*** Opening Record excerpts ***
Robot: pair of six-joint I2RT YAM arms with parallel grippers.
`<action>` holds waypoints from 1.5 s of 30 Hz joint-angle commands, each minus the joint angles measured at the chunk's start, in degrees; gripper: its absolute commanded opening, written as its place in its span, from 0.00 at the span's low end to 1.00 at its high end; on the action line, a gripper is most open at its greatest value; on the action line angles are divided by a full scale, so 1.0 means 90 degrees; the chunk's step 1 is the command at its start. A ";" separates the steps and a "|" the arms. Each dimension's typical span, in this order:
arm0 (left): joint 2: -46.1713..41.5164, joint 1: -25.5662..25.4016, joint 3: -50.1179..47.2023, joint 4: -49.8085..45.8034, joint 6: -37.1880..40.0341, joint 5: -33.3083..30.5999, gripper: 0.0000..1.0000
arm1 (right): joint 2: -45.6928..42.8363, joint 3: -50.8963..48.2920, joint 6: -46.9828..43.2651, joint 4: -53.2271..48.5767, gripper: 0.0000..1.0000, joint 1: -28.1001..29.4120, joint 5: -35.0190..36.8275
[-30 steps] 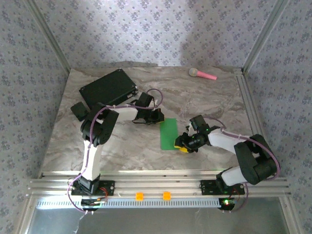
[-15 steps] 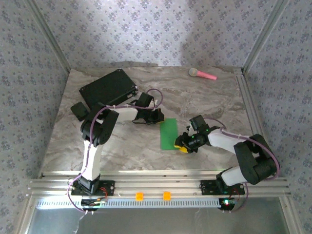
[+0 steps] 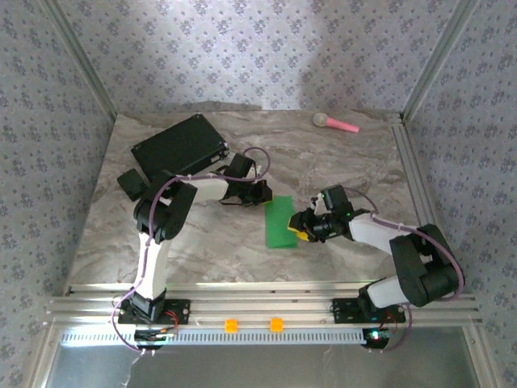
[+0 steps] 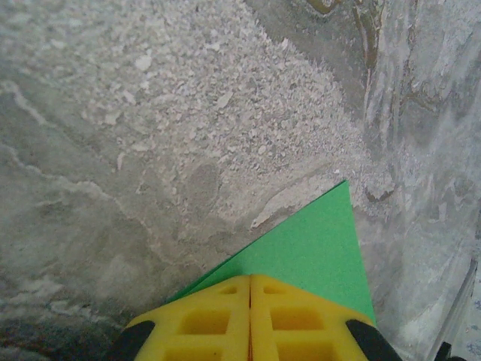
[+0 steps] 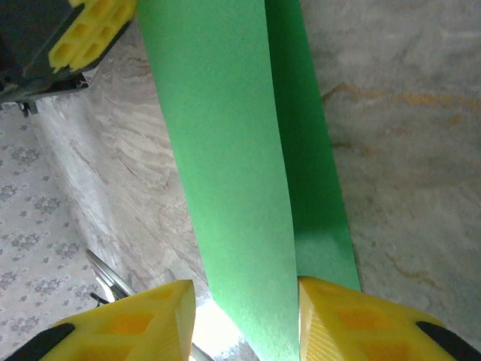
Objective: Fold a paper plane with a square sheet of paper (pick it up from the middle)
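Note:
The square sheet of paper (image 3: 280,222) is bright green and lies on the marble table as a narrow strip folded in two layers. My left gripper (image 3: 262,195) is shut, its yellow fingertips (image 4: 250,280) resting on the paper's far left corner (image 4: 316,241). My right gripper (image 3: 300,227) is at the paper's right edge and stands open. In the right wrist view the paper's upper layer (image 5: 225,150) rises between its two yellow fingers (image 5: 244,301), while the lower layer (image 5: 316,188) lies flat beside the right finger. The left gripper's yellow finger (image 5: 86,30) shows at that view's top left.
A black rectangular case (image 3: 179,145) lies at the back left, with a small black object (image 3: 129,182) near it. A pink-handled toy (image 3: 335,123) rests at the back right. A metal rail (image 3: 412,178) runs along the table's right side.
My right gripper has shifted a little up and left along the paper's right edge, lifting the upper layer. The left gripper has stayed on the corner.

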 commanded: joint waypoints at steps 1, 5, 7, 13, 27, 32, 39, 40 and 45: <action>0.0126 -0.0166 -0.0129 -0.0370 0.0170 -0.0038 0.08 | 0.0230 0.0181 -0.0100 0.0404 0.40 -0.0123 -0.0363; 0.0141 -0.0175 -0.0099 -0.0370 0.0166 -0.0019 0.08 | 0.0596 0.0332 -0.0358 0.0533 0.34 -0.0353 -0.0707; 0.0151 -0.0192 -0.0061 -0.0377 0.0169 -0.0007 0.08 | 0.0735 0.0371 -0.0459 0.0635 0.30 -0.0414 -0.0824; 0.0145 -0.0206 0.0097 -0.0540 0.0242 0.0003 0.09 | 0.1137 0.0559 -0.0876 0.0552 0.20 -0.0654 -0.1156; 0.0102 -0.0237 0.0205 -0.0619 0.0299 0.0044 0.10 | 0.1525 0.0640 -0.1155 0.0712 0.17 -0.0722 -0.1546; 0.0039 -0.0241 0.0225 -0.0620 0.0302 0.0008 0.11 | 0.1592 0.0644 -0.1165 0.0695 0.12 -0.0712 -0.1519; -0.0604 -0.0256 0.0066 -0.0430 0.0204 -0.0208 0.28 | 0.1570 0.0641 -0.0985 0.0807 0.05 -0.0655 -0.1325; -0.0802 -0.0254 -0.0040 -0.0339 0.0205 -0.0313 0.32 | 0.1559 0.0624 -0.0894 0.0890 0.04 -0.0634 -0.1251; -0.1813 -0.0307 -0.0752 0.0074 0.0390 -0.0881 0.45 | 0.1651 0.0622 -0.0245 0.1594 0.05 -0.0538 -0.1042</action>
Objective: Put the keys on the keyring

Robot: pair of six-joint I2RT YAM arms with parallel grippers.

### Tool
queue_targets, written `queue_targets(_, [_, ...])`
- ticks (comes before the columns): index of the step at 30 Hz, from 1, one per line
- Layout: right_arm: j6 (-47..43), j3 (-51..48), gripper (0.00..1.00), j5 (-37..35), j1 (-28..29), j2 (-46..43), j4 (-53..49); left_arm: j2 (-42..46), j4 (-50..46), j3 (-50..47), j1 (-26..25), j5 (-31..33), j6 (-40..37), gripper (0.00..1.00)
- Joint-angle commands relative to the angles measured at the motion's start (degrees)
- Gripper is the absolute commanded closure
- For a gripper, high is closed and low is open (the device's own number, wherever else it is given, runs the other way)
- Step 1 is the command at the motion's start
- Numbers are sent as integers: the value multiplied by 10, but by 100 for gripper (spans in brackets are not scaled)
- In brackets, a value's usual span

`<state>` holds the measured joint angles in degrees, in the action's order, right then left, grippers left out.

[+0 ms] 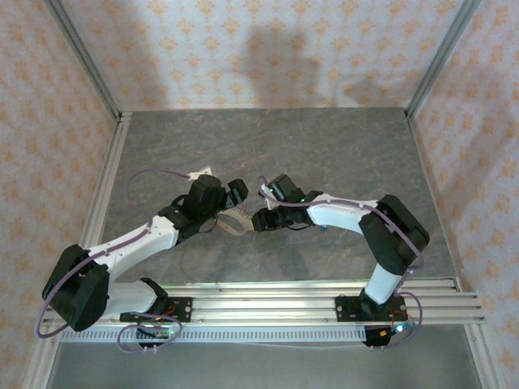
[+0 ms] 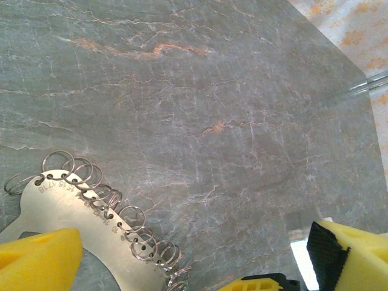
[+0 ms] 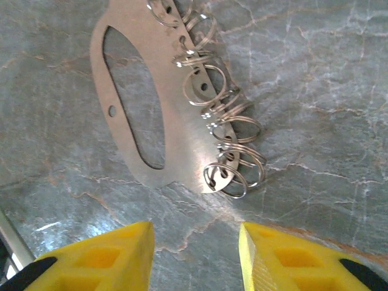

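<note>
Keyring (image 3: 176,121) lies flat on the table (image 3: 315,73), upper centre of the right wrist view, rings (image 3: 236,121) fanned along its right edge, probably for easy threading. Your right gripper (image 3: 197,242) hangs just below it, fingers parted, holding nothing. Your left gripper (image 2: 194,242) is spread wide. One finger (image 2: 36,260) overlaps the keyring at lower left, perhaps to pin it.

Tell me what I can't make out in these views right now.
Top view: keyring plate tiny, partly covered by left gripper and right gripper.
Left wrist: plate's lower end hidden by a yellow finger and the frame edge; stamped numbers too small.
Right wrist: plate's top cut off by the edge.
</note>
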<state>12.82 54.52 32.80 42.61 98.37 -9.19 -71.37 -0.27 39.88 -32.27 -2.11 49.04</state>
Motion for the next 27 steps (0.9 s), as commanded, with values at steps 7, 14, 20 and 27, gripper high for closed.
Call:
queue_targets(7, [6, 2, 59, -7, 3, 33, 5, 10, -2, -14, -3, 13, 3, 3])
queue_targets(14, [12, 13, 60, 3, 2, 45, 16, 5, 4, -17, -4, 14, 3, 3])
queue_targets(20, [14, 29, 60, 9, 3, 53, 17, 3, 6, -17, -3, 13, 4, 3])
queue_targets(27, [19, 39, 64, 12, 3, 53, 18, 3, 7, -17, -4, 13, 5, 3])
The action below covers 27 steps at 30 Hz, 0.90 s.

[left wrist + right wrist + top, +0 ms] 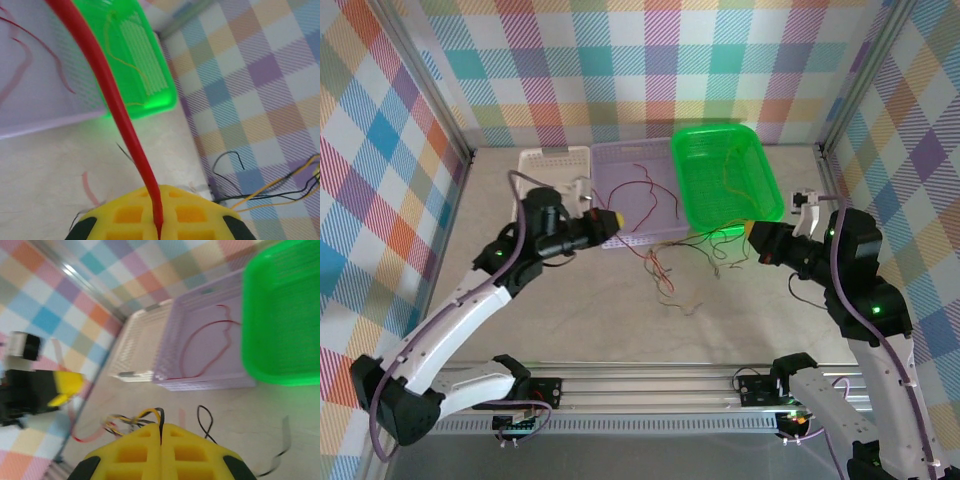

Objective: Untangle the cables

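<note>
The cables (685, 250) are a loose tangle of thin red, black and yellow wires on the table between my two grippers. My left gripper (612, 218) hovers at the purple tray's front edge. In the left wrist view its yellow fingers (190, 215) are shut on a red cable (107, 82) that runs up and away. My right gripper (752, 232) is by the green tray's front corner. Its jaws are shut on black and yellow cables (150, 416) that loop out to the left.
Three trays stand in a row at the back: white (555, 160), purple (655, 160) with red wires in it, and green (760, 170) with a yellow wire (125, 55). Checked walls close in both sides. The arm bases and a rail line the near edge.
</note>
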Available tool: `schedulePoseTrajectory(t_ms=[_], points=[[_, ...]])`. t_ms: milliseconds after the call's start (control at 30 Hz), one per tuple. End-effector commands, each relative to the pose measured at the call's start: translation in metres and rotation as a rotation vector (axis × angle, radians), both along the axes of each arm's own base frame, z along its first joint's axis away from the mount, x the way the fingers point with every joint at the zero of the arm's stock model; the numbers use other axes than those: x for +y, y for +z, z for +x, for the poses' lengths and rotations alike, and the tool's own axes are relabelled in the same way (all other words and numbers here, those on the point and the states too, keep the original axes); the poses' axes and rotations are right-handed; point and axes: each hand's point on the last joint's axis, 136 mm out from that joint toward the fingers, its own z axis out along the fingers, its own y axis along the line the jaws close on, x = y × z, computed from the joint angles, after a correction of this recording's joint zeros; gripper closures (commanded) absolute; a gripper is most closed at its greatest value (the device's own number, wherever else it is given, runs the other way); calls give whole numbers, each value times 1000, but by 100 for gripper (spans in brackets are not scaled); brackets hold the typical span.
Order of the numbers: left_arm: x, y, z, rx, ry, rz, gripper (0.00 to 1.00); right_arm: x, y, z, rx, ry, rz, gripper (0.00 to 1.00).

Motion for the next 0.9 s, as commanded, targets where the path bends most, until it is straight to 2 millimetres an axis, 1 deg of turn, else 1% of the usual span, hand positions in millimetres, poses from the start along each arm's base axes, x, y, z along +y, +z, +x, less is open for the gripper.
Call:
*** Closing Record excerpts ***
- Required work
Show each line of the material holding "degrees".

- Result for this exercise
`<action>` holds waypoints from 1.5 s of 30 Hz joint-angle commands, each minus the joint angles measured at the chunk's start, in degrees; gripper: its absolute commanded opening, written as its place in its span, from 0.00 at the span's low end to 1.00 at its high end; on the action line, a gripper is most open at its greatest value; on the action line angles are divided by a full scale, so 1.0 means 90 degrees; the chunk's step 1 is the command at its start. A ";" separates the steps and a "|" the arms. Each dimension's typical span, in this order:
- Joint-angle commands relative to the angles measured at the motion's start (degrees)
`<state>` holds the measured joint angles in degrees, in the action's order, right then left, grippers left out.

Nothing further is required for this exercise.